Saturday, June 18, 2016

Truckhenge ~ Somewhere in Kansas

The other day we decided to go to a local 'one of a kind' sort of place called Truckhenge. Michelle hadn't been there before but it sounded interesting and fun. It was both, with an emphasis on weird. 

Of course images conjure up in the mind with a name like Truckhenge. Later we agreed we'd imagined a big open field with trucks in a circle, like Stonehenge, but different. It was different.

The first thing we saw was this tree.



Next to this building.



Yes, more bottles!
And there the resemblance to Tinkertown ends.
There was no "Enter here" so we just entered a door that turned out to be the bottom floor of the owners home. "Hello?" "Hello?" A mechanical thunking answered us and a woman came out of a caged elevator (it was made from a jack-lift) greeting us enthusiastically and offering to show us around as her husband was out picking raspberries. 


Each painting has a name but I can't remember which was which.
They were everywhere, giving the feeling they were just left where they were finished.
















KRAP SCRAP

The light side (yes, that was the name of this one)

A pond was excavated and these are some of the awesome things found there.
The 'steak' looking rock is actually petrified wood. 
She invited us upstairs into their home.

The floor is made from old (OLD) amazing pallets

The building is a Quonset hut. She hung all these baskets 'to hopefully absorb the echo'.
Then we headed outside. It's a big property (once a hog farm owned by a few generations of his family, but hog prices fell and Truckhenge came up).













"Those are bears.

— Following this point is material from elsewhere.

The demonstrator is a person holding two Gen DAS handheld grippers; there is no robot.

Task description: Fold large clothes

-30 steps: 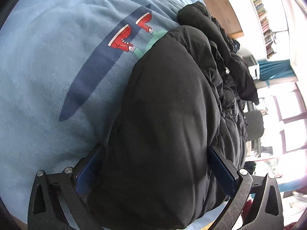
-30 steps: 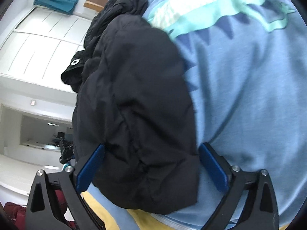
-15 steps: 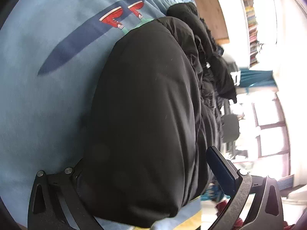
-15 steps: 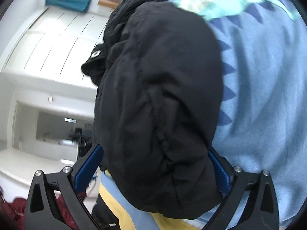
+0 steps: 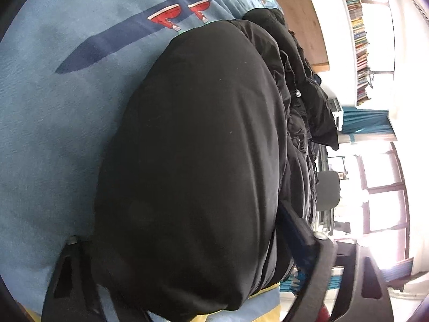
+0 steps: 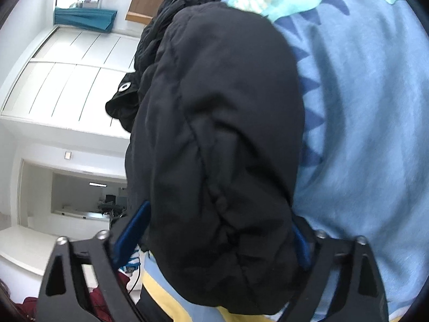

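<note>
Left wrist view: a bulky black padded jacket (image 5: 193, 161) fills the middle of the picture, lying along the edge of a bed covered by a light blue blanket (image 5: 53, 123). The left gripper (image 5: 185, 244) has the near end of the jacket between its fingers and the jaws are closing on it; the blue pad of the right-hand finger (image 5: 293, 230) lies against the jacket's side, while the other finger (image 5: 72, 265) is mostly hidden behind the bulge of fabric, so whether it presses cannot be told. The blanket carries a dark blue stripe (image 5: 107, 45) and a pair of red printed shoes (image 5: 178, 16) just past the jacket's far shoulder. A yellow band of the bedding (image 5: 265, 311) shows under the jacket at the bed's near edge. Beyond the bed stand a wooden headboard (image 5: 303, 18), a shelf of books (image 5: 359, 37), a teal curtain (image 5: 367, 120), a grey chair (image 5: 328, 190) and a bright window (image 5: 386, 201).

Right wrist view: the same jacket (image 6: 219, 145) hangs over the bed's edge, its folded end between the fingers of the right gripper (image 6: 214, 234), whose jaws are closing; both blue pads (image 6: 132, 228) sit against the fabric. A white snap button (image 6: 124, 87) shows on a loose flap. The blanket (image 6: 375, 134) here bears a green dinosaur print with dark spikes (image 6: 311, 118). To the left are white wardrobe doors (image 6: 61, 80), a teal curtain (image 6: 83, 18) and a dark red cloth (image 6: 99, 303) low down
</note>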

He doesn't make very good bears, they end up looking like pigs."
Indeed.





'Dragon'

'Our older guests really like this bus. See where it says Fuck school?'
Before we got to the truck part, we got to Boathenge. 
 The story, at least the short version, is that this was a hog farm. When prices fell, I'm not sure what he did but the authorities told them their junk was a clear and present danger in case of a flood. It apparently could wash down to the next town and wipe out every man woman child and building structure. So he said...more or less the same as the school bus and took each large object, buried it butt end in the ground and anchored it with thousands of pounds of concrete. And started making chainsaw art. And bottle art. And painting. And holding big parties. And opening their lake for fishing. And Truckhenge was born. 
Now you know.


I wish I remembered more of the stories here.
Each piece had an explanation that often left me a bit dizzy.





At the end of our tour we did meet the artist, who came across the field with a bucket of raspberries. We thanked him for sharing his art and he said that if, in these times of craziness, his work could distract people for a while and give them a smile on their faces then he was satisfied. 

He definitely had cause for satisfaction with us, we've been smiling about it ever since. 

One more person with a passion. A completely different vibe than Tinkertown, which had a sort of zen-y, sweet, gently humorous feel as opposed to this shout it out loud kind of in your face and slightly creepy aura about it. Two extremes expressions of art passion. I didn't have to love it to be impressed; I was, I am. Art evokes many responses and sometimes that response is discomfort. 

I think maybe I need to dedicate a trip to going around the country finding eccentrics at work.

Have a shiny Saturday. Do something sleevelessly.